It's also hard taming new animals once the colony has a lot of predators since the predators will still hunt animals that have been marked for taming whenever possible. Perhaps there should be a food preferability offset for cases like this, only being applied if the predator is obedience-trained. On the other hand, this could be seen as a counterbalance.

Also although it may be intentional that animals aren't meant to be smart with food selection, perhaps they could be a little smarter if, again, they're obedience-trained; it gets quite tedious with zone restricting large amounts of animals. This'd also give obedience training more of a purpose outside of being a prerequisite.




Caravanning: Probably one of my favourite changes for 1.0 is the much-improved caravan forming UI, much-improved caravan rewards, and the ability to forage on the go. Quality of Life here has definitely improved, and it's a pleasure to see caravans automatically go to their first destination once exiting the map, which, it's also nice to see that they go to the part of the map that corresponds with their designated world travel direction.
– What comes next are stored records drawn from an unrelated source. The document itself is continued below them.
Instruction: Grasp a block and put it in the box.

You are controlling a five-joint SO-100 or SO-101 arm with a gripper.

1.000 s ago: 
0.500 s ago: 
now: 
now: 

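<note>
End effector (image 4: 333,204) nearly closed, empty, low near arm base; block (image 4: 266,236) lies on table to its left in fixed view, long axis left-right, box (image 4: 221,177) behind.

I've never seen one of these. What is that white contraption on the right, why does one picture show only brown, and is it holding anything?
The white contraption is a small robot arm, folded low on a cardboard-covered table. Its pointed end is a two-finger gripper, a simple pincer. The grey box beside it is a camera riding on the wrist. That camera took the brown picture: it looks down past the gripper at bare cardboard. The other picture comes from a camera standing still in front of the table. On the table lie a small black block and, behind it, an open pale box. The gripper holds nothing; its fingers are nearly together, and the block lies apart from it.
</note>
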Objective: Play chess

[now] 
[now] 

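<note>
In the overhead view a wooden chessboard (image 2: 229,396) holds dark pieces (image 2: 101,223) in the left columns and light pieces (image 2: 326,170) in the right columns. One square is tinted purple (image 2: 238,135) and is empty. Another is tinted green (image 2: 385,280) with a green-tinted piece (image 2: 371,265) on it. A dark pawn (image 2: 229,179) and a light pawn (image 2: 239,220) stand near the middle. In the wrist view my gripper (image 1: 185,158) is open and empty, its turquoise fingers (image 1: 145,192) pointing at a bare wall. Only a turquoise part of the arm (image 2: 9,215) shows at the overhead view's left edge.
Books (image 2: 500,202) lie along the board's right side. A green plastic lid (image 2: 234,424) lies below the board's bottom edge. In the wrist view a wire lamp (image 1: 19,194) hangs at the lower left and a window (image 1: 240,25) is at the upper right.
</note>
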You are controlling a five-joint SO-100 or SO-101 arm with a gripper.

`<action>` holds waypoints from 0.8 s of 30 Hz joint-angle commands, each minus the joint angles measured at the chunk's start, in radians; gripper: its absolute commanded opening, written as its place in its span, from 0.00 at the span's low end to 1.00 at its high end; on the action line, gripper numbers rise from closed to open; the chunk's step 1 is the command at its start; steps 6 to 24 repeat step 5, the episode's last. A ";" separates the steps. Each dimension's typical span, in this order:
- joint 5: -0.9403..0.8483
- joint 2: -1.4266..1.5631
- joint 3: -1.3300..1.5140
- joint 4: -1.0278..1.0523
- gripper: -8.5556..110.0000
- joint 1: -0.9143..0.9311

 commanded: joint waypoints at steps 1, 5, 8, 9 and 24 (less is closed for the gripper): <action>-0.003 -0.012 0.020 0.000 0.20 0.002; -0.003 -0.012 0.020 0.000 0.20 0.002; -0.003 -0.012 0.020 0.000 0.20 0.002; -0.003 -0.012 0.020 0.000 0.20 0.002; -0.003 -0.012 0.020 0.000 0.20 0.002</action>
While I occasionally caravanned in B18, I snapped up many opportunities in the mid-game to caravan since the rewards were too good to pass up. That being said though, and as is typical with late-game, offers soon became less tempting (why have an excellent pump when you can make an excellent LMG).

It's also great to see that packaged survival meals are now viable travel rations, and I've always ensured that I built up a decent stock of them when going on mining expeditions or just bringing large parties in general; I previously avoided them like the plague due to their expenses and the fact that they had less per-gram nutrition than pemmican. Thanks for changing this!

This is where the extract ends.